Seven monumental stone towers have been discovered at Bat and one is located in al-Khutm, 2 km west of Bat. The towers feature a circular outer wall about 20-25 m in diameter, and two rows of parallel compartments on either side of a central well. The earliest known tower at Bat is the mud-brick Hafit-period structure underneath the Early Umm an-Nar stone tower at Matariya. The latest known tower is probably Kasr al-Rojoom, which can be ceramically dated to the Late Umm an-Nar period (ca. 2200-2000). All of the stone-built towers show dressed blocks of local limestone laid carefully with simple mud mortar. While conclusive evidence of their function is still missing, they seem to be platforms on which superstructures (now missing) were built – either houses, or temples, or something else entirely.
The vast necropolis at Bat includes different clusters of monumental tombs that can be divided into two distinct groups. The first group is Hafit-period "beehive" tombs located on the top of the rocky slopes surrounding Bat, while the second group extends over a river terrace and includes more than a hundred dry-stone cairn tombs. Another important group of beehive tombs is located at Qubur Juhhal at al-Ayn, 22 km east-southeast of Bat. Most of these tombs are small, single-chambered, round tombs with dry masonry walls dating to the beginning of the 3rd millennium BCE. Others are more elaborate, bigger, multi-chambered tombs from the second half of the 3rdrd millennium BCE.
As in many other ancient civilizations, monuments in ancient Oman were usually built with regularly cut stones. Unique of Bat and al-Ayn are the remains the ancient quarries from which the building materials were mined, and the many workshops that attest to the complete operational procedure, from the quarries, to the stone-masonry, to the buildings construction techniques. The continuous and systematic survey activities constantly increase the types and number of monuments and sites to be documented and protected, which include villages and multiple towers, quarries associated with the Bronze Age stone-masonry workshops, Bronze Age necropolises, an Iron Age fort, Iron Age tombs, and two Neolithic flint mines connected with workshop areas for stone tool-making. Criterion (iii): The area encompassing the settlements, the necropolises and the workshop areas of Bat, al-Khutm and al-Ayn is the most complete and best known archaeological complex in Eastern Arabia for the 3rd millennium BCE. Cuneiform texts of ancient Mesopotamia (Iraq), dating to the end of the 3rd millennium BCE, tell us that the country of Magan (Oman) was at the time the principal extraction centre of copper, which was exported overseas to Mesopotamia to the northwest, and possibly to the Indus Valley in the east. Archaeological evidence for the appearance of a more hierarchical and structured social organization is attested at Bat in both the settlements, where circular monumental structures contrast with rectangular houses, and the necropolises, where the arrangement of funerary space increased in complexity and the grave goods testify to higher living standards and social changes mainly due to the introduction of a long-distance trade economy.

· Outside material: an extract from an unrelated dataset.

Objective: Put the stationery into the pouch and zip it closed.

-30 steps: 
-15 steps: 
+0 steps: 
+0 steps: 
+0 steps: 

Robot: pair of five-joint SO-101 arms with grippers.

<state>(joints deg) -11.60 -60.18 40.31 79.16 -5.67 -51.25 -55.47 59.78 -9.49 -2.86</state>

Criterion (v): In a restricted, coherent space, the necropolis of Bat bears characteristic and unique witness to the evolution of funeral practices during the Early Bronze Age in the peninsula of Oman.
The archaeological sites of Bat, al-Khutm and al-Ayn encompass the most unique ensemble of 4000-5000 year-old burial monuments, towers, and remains of settlement in the Arabian Peninsula, representing an extraordinary example of the unique response of the ancient people of Oman to the pressures of an increasing population and to the input from contacts with other civilizations.
The actions of time, erosion and weathering processes, has slightly damaged some structures, but in general, the sites at Bat, al-Khutm and al-Ayn are very well preserved and they continue to express their exceptional cultural value and incredible monumentality.
Bat and its surroundings represent a mosaic of intact, authentic monuments of great antiquity, represented not only by villages and funerary buildings, but also by the many monumental towers and irrigation dams. For centuries, the tombs were used and reused, thus preserving their original function and meaning. Protection and management requirements
The archaeological complex of Bat, al-Khutm and al-Ayn are protected by the law for National Heritage Protection of the Sultanate of Oman (1980), and they are studied and preserved under the control of the Ministry of Heritage & Culture and its Department of Excavations and Archaeological Studies (DEAS). The Ministry of Heritage & Culture is presently developing a new "Management Plan" and a new "Memorandum of Understanding", focusing on the following three points:
(I) to protect the site from destruction by regulating access to and development of specific parts of the site; (II) to promote understanding of the meaning of each site and monument through scientific study of archaeological remains and the contemporary landscape; and (III) to promote the dissemination of these studies through the development of an interpretive programme oriented for local and international tourism, including the creation of one or more interpretation centre at site.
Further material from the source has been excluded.